◆ TASK TO COMPLETE
Setting aside any pictures, reproduce the data exactly.

◆ DATA BLOCK
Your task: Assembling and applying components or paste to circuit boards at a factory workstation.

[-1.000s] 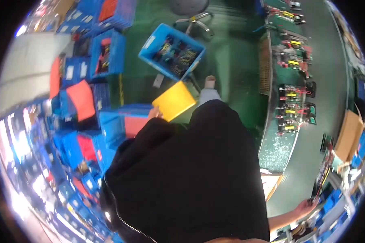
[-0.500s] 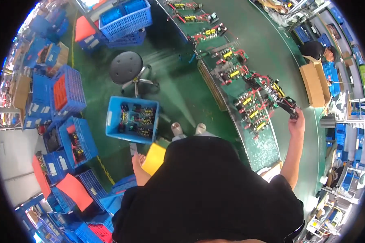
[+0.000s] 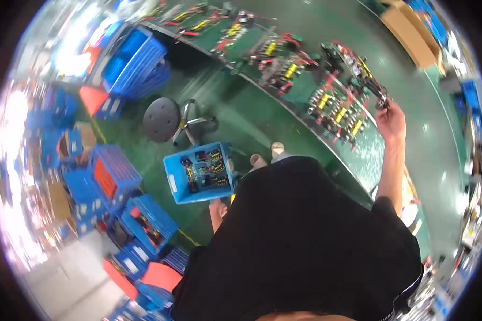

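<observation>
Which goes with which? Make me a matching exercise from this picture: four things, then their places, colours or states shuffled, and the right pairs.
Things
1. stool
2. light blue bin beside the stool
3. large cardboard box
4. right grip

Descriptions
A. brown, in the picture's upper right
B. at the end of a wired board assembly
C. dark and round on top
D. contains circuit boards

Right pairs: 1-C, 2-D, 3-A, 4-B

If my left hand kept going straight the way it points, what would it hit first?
Probably the near side of the blue bin of circuit boards; depth is unclear, so the left hand might instead pass above or below its rim.
</observation>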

◆ OUTPUT BELOW
Your task: Assembling and applying components or paste to circuit boards at a factory workstation.

[-1.000s] 
[-0.500s] 
[+0.000s] 

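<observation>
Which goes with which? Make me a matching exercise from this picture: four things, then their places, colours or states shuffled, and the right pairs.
Things
1. stool
2. light blue bin beside the stool
3. large cardboard box
4. right grip

Descriptions
A. brown, in the picture's upper right
B. at the end of a wired board assembly
C. dark and round on top
D. contains circuit boards

Right pairs: 1-C, 2-D, 3-A, 4-B

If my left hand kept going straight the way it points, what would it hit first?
Probably the near side of the blue bin of circuit boards; depth is unclear, so the left hand might instead pass above or below its rim.
</observation>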

The exercise has been completed in full.